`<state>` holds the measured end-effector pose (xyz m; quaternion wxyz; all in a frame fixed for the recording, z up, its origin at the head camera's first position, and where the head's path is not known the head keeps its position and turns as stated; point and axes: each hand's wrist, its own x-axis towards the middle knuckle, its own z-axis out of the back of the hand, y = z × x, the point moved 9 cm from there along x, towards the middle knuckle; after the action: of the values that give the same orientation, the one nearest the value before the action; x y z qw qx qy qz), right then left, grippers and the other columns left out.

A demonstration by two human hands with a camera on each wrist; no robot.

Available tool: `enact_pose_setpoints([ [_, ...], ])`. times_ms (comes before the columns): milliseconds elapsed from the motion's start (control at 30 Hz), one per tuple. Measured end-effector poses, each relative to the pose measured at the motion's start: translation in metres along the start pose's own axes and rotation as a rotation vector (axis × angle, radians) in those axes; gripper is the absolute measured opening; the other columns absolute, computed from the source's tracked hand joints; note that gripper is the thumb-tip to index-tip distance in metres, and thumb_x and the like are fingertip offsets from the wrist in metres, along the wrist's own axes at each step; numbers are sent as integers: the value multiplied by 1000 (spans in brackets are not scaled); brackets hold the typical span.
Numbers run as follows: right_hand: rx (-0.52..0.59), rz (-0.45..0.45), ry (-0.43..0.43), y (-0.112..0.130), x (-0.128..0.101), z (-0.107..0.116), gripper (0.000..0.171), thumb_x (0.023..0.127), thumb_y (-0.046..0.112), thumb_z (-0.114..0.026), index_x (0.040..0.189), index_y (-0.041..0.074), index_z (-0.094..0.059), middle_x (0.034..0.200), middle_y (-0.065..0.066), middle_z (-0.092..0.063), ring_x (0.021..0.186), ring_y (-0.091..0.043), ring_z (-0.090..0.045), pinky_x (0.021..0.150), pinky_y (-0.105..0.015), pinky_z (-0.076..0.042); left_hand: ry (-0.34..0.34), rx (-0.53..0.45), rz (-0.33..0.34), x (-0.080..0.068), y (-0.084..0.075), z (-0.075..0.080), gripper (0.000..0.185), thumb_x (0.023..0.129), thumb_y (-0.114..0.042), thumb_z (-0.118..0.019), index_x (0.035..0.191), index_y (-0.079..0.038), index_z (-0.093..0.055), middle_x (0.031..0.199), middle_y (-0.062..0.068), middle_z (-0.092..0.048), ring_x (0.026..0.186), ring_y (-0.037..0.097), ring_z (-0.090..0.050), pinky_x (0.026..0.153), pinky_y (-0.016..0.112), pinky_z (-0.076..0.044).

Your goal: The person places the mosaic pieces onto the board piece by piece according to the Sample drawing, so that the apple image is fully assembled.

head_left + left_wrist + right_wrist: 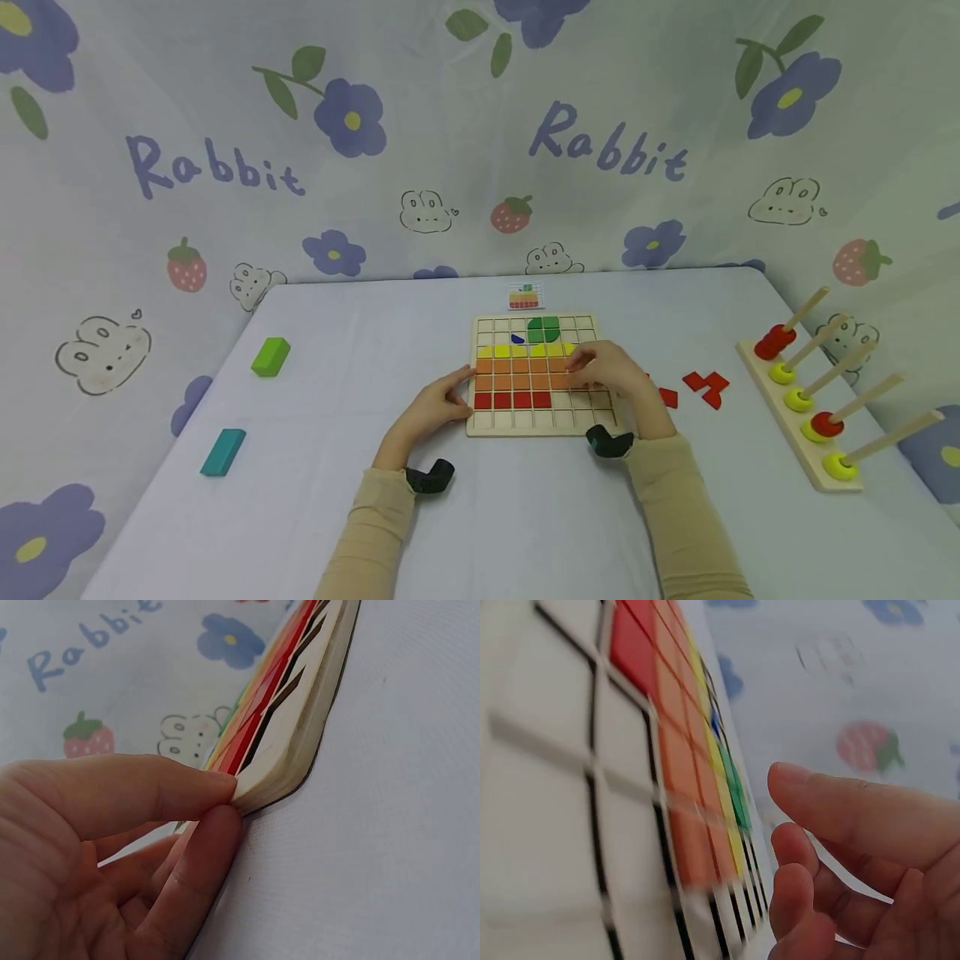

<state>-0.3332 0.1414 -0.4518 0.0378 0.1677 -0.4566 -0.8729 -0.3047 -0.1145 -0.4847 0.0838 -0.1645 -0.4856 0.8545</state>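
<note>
A light wooden grid board (532, 423) lies in front of me, with rows of red, orange (517, 367) and yellow tiles, green pieces (543, 329) and a small blue piece (517, 339). My left hand (435, 406) is at the board's left edge. In the left wrist view, its thumb and a finger (214, 844) pinch the board's corner. Over the right part of the board is my right hand (609, 367). Its thumb (795, 784) and bent fingers stand apart with nothing between them in the right wrist view.
Loose red pieces (708, 387) lie right of the board. Further right stands a peg rack (806, 429) with red and yellow beads. A pattern card (525, 296) lies behind the board. Green (271, 357) and teal blocks (222, 452) are at the left.
</note>
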Motion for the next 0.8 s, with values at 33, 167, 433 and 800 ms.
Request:
enact_pose_setpoints([
  [33, 13, -15, -18, -8, -1, 9, 26, 76, 11, -71, 98, 0, -64, 90, -10, -59, 73, -20, -49, 62, -30, -44, 0, 2, 0, 0, 0, 0, 68, 76, -4, -69, 139, -15, -44, 140, 4, -44, 72, 14, -49, 62, 25, -41],
  [167, 36, -94, -81, -44, -8, 42, 32, 80, 15, -68, 107, 0, -60, 97, -11, -58, 80, -22, -48, 66, -29, -42, -3, 10, 4, 1, 0, 0, 68, 76, -4, -69, 139, -15, -44, 126, 5, -53, 72, 14, -48, 62, 26, -40],
  [433, 34, -200, -144, -79, -17, 68, 42, 82, 20, -68, 117, 0, -56, 107, -15, -56, 92, -25, -48, 70, -29, -42, -6, 9, 16, 1, 2, 0, 68, 76, -5, -70, 138, -16, -46, 138, 2, -45, 73, 14, -48, 62, 26, -41],
  [800, -84, -198, -175, -69, -14, 60, 40, 80, 20, -69, 111, -1, -58, 106, -18, -57, 92, -28, -50, 73, -33, -43, -7, 6, 2, -1, -2, 1, 69, 76, -4, -70, 139, -14, -44, 120, 5, -56, 72, 14, -48, 63, 26, -41],
])
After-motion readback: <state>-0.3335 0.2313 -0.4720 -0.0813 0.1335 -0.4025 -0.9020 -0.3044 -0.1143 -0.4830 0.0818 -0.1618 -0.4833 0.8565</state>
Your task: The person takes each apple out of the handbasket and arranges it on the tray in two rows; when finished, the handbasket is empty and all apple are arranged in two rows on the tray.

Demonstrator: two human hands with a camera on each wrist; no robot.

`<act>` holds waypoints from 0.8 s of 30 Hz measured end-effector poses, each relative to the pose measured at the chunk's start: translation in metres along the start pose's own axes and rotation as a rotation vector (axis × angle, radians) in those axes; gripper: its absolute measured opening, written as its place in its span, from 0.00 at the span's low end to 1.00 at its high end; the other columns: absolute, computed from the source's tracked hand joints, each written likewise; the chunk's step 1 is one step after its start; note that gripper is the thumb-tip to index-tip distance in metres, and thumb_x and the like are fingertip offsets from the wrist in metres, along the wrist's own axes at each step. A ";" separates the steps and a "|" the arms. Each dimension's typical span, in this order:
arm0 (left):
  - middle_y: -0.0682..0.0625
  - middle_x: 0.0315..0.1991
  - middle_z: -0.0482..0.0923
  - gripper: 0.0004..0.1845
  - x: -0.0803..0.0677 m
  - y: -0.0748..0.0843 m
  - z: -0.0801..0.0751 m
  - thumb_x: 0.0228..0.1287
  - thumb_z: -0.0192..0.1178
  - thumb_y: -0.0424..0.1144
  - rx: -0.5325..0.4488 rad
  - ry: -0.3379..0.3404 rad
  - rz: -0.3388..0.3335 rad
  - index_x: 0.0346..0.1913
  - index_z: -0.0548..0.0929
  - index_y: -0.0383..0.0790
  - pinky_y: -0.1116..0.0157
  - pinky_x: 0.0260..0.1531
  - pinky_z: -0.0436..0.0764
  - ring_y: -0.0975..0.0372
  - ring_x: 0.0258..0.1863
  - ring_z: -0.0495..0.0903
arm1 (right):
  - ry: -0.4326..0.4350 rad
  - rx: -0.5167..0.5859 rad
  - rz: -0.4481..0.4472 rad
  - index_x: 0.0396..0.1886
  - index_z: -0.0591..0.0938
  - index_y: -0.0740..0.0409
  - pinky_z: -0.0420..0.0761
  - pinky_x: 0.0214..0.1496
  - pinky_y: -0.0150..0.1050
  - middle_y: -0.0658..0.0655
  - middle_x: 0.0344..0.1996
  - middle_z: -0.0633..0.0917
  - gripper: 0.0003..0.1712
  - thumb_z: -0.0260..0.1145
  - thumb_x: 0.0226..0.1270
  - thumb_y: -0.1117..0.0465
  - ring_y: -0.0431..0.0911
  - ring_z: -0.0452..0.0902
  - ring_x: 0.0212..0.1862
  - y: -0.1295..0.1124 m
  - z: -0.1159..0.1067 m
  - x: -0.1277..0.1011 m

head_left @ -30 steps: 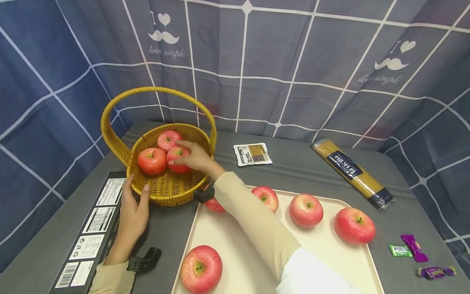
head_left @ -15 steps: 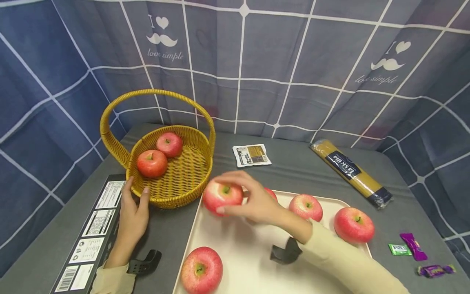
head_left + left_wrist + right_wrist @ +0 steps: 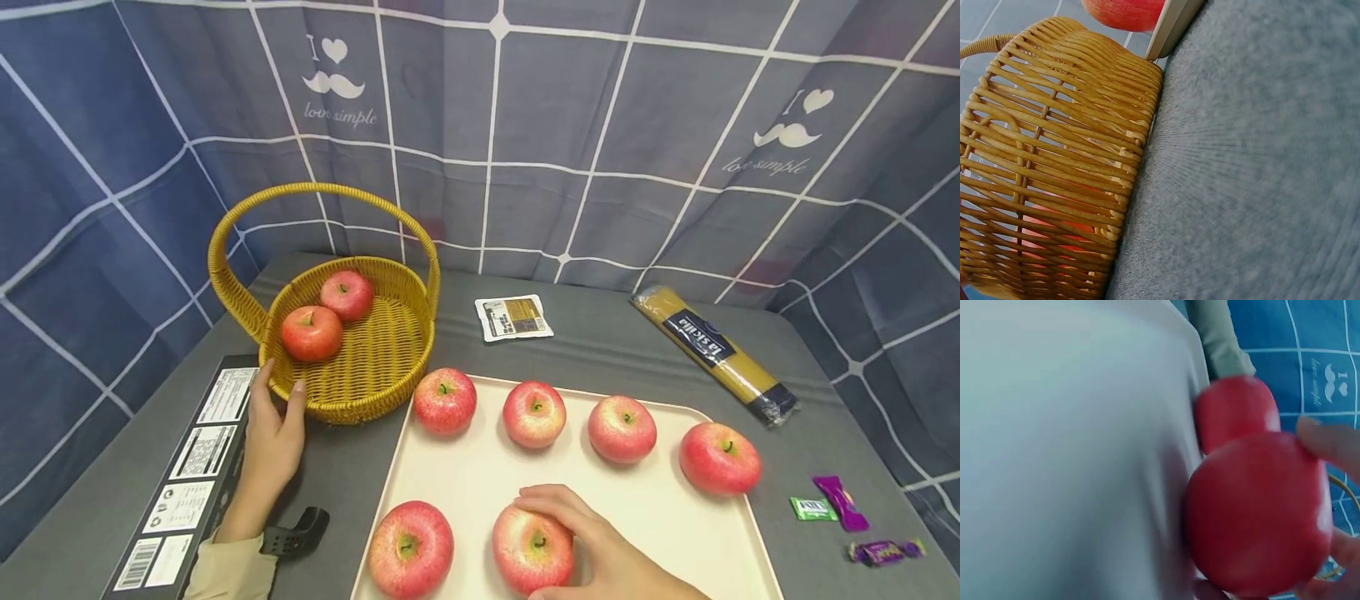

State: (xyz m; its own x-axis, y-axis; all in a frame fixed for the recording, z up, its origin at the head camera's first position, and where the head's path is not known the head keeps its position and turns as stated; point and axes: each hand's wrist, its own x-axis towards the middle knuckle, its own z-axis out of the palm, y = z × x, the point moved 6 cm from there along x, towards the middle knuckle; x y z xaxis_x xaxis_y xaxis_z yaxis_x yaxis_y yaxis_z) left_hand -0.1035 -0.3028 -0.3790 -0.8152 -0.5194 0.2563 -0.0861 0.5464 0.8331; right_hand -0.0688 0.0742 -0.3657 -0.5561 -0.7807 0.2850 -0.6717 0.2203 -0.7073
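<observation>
Right hand (image 3: 609,552): fingers and thumb curved round one red apple (image 3: 528,550), at the cream tray (image 3: 468,479)'s near side.
Left hand (image 3: 272,437): thumb and fingers spread, touching the wicker basket (image 3: 375,403)'s near-left rim.
Wicker basket: two apples (image 3: 311,335) inside, side by side.
Cream tray: five further apples (image 3: 534,417), four along the far side.

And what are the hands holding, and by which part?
The right hand holds an apple by its sides. The left hand only touches the basket near its rim, with no grip showing.
</observation>
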 end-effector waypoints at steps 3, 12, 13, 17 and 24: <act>0.35 0.67 0.52 0.31 0.000 0.001 0.001 0.68 0.45 0.46 0.011 -0.007 0.003 0.69 0.50 0.42 0.43 0.62 0.54 0.43 0.67 0.53 | -0.012 -0.074 0.018 0.64 0.64 0.51 0.68 0.61 0.31 0.54 0.62 0.66 0.41 0.68 0.52 0.47 0.39 0.62 0.63 -0.001 0.007 -0.003; 0.37 0.69 0.51 0.31 -0.001 0.000 0.000 0.68 0.45 0.47 0.019 -0.013 -0.015 0.69 0.49 0.44 0.42 0.62 0.53 0.44 0.68 0.52 | -0.073 -0.060 0.189 0.69 0.55 0.45 0.69 0.60 0.34 0.45 0.65 0.63 0.41 0.62 0.59 0.45 0.40 0.66 0.60 -0.006 -0.010 0.011; 0.37 0.69 0.50 0.31 -0.001 0.000 0.000 0.68 0.45 0.47 0.020 -0.016 -0.018 0.69 0.48 0.44 0.42 0.62 0.53 0.44 0.68 0.51 | -0.047 -0.056 0.198 0.68 0.55 0.43 0.70 0.60 0.35 0.43 0.65 0.64 0.39 0.61 0.60 0.46 0.40 0.67 0.59 -0.008 -0.017 0.017; 0.36 0.69 0.50 0.32 -0.001 -0.001 0.000 0.68 0.44 0.48 0.027 -0.020 -0.019 0.70 0.48 0.43 0.42 0.62 0.52 0.44 0.68 0.51 | 0.062 -0.045 0.207 0.66 0.59 0.38 0.69 0.61 0.41 0.39 0.62 0.67 0.33 0.60 0.62 0.48 0.40 0.67 0.62 -0.020 -0.038 0.050; 0.37 0.69 0.50 0.31 0.000 -0.001 0.000 0.68 0.44 0.47 0.030 -0.015 -0.021 0.69 0.48 0.45 0.42 0.62 0.53 0.44 0.68 0.51 | 0.149 -0.029 0.081 0.64 0.63 0.44 0.66 0.64 0.39 0.43 0.61 0.70 0.31 0.59 0.62 0.49 0.36 0.62 0.64 -0.042 -0.049 0.135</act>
State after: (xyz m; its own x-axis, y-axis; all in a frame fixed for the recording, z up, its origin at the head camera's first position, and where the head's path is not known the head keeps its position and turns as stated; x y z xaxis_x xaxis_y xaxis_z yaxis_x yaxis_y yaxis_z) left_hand -0.1033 -0.3032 -0.3802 -0.8214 -0.5214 0.2312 -0.1202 0.5546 0.8234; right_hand -0.1394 -0.0116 -0.2666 -0.6742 -0.6649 0.3215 -0.6339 0.2976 -0.7138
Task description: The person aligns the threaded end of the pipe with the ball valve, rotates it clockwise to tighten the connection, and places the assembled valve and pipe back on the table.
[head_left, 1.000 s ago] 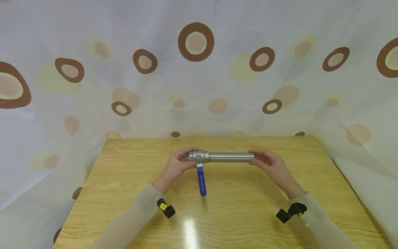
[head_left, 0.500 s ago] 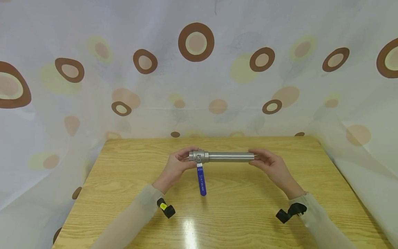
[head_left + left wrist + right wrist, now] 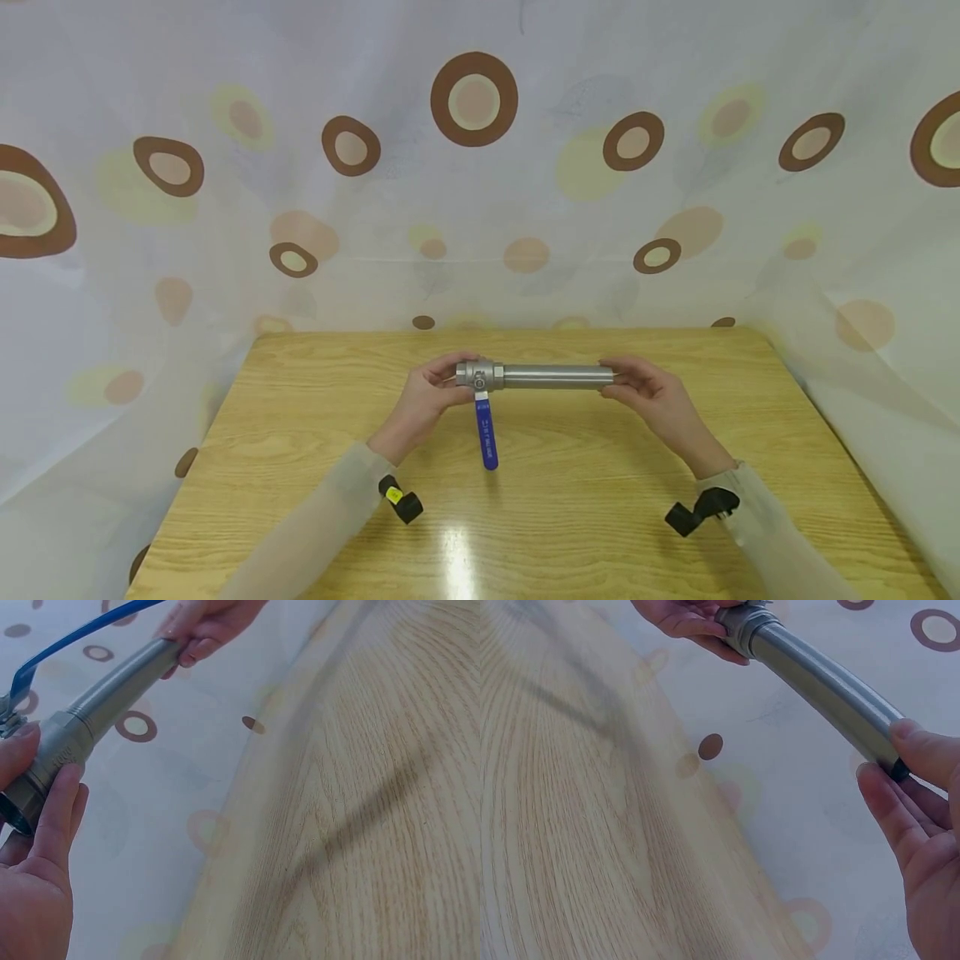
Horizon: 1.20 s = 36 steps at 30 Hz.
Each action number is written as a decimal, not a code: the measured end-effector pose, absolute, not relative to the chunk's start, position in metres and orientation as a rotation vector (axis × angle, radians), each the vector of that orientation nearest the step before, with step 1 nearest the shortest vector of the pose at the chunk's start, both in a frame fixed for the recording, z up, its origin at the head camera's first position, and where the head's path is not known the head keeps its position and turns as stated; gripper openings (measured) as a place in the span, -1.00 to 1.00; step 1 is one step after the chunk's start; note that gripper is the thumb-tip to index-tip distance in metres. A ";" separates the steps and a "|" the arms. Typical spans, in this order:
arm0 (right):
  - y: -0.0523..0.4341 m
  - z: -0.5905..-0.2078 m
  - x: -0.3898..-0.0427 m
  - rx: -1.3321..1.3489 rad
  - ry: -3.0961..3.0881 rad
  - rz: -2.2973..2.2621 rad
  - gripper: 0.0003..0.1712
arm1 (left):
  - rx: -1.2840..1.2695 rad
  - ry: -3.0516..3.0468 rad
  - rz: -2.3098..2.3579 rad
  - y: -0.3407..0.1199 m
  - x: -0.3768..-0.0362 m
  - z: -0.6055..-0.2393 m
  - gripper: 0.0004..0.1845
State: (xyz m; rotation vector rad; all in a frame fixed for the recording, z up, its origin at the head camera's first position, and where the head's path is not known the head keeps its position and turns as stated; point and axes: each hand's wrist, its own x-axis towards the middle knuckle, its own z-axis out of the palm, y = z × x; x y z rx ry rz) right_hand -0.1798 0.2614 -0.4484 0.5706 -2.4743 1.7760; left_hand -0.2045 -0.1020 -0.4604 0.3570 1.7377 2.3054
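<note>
A steel ball valve (image 3: 482, 377) with a blue lever handle (image 3: 487, 433) is joined to a straight metal pipe (image 3: 555, 377). Both are held level above the table, the lever pointing toward the person. My left hand (image 3: 420, 408) grips the valve body at its left end, thumb on the near side and fingers behind. At the pipe's free right end, my right hand (image 3: 660, 408) pinches the pipe between thumb and fingers. In the left wrist view the valve's open end (image 3: 21, 808) faces the left palm. The right wrist view shows the right thumb (image 3: 922, 746) on top of the pipe end.
Below lies a wooden table (image 3: 555, 517) with light grain. A pale curtain (image 3: 540, 208) with brown ring patterns hangs behind it and along both sides. Black wrist cameras sit on the left sleeve (image 3: 330, 508) and right sleeve (image 3: 772, 525).
</note>
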 end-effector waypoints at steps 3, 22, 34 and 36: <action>0.261 -0.447 -0.179 0.546 -2.508 1.726 -0.56 | 0.356 1.738 2.300 -0.103 -0.204 -0.461 -0.47; 0.264 -0.450 -0.180 0.546 -2.523 1.771 -0.55 | 0.383 1.726 2.300 -0.103 -0.204 -0.462 -0.47; 0.263 -0.450 -0.180 0.563 -2.480 1.790 -0.54 | 0.374 1.733 2.296 -0.102 -0.205 -0.463 -0.47; 0.263 -0.450 -0.180 0.547 -2.491 1.779 -0.55 | 0.371 1.741 2.291 -0.101 -0.205 -0.463 -0.48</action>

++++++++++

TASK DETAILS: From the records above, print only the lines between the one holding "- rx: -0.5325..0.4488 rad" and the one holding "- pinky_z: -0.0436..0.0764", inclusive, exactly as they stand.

ANSWER TO THE PROBLEM:
  - rx: -0.5325..0.4488 rad
  - ry: -0.3379..0.3404 rad
  - rz: -0.3388..0.3335 rad
  - index_x: 0.0346..0.1913
  - index_z: -0.0548..0.0929
  - index_y: -0.0383..0.0790
  - pinky_y: -0.1116..0.0157
  - pinky_x: 0.0260..0.1531
  - pinky_z: -0.0436..0.0764

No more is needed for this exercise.